In pseudocode it could look like this:

protocol Monad {
  associatedtype Element
  init(_ single: Element)
  func flatMap<T>(_ binder: (Element) -> Self<T>) -> Self<T>
}

The only reason I call this "pseudocode" is that we can't express Self<T> requirements in protocols yet. If/when we have that, we could have the Monad protocol in the standard library, along with implementations of this protocol for Optional, Array, Set, Result etc. Implementing @functionBuilder for such types would be trivial, I actually do have a feeling that a simple builder could be synthesized by the compiler automatically for every type conforming to Monad.

Many interesting things can be built on top of that.
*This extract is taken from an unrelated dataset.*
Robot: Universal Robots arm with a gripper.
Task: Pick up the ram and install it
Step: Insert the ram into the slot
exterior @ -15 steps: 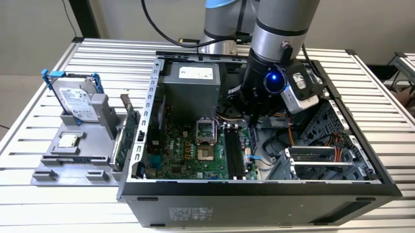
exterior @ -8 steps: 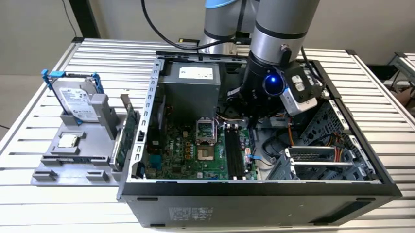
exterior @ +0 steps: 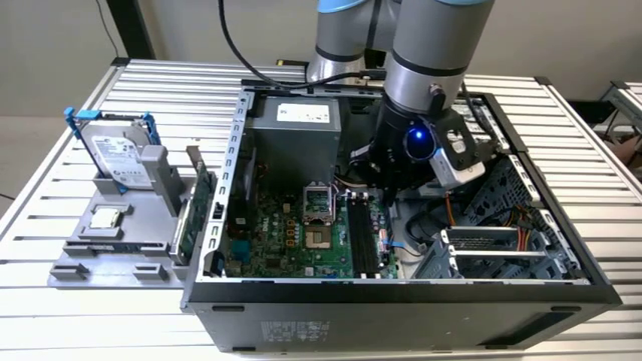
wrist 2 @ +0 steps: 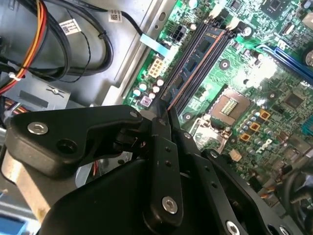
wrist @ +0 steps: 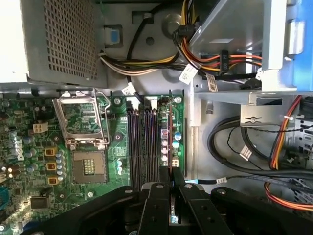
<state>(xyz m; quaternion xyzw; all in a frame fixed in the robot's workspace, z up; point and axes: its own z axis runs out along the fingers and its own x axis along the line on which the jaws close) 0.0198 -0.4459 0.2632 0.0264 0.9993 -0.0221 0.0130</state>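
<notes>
The black pincer (wrist: 171,196) is clamped on the thin blue-green ram stick (wrist: 169,134), held edge-down at the green motherboard's (wrist: 29,161) long black slots (wrist: 142,142).

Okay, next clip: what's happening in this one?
A robot arm has reached into an open computer case. Its gripper is shut on the ram, holding the stick on edge right over the motherboard's black memory slots, beside the empty processor socket. Whether it is seated yet cannot be told.
</notes>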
Ever wish to avoid unwrapping optionals with guard just to use that optional in the next statement? Optional is a Monad, so it's easy with the DSL:

optional {
  let a <- array.first
  let b <- array.last // won't be executed if binding of `a` fails
  a + b // won't be executed if any bindings fail
}

We could express far more interesting things, e.g. Monad implementation for Array allows us to find all combinations of elements from given arrays that satisfy a predicate:

array {
  let a <- [1,2,3]
  let b <- [1,2,3]
  a + b == 4 ? [(a, b)] : []
} // returns [(1, 3),(2, 2),(3, 1)]

Here it feels like arrays with the monadic notation can express "branching" computations that explore all possible combinations.

Since the Monad protocol is such a powerful abstraction, much more interesting stuff can be expressed, e.g. monadic DSL for Result is equivalent to try and throws. We've been using specialized monadic notation for error handling, years before we even had Result type itself in the standard library

I'm pretty sure people can find a lot more interesting applications for this, e.g. recoverable errors, coroutines, monad transformers that lift monads of one type to another etc.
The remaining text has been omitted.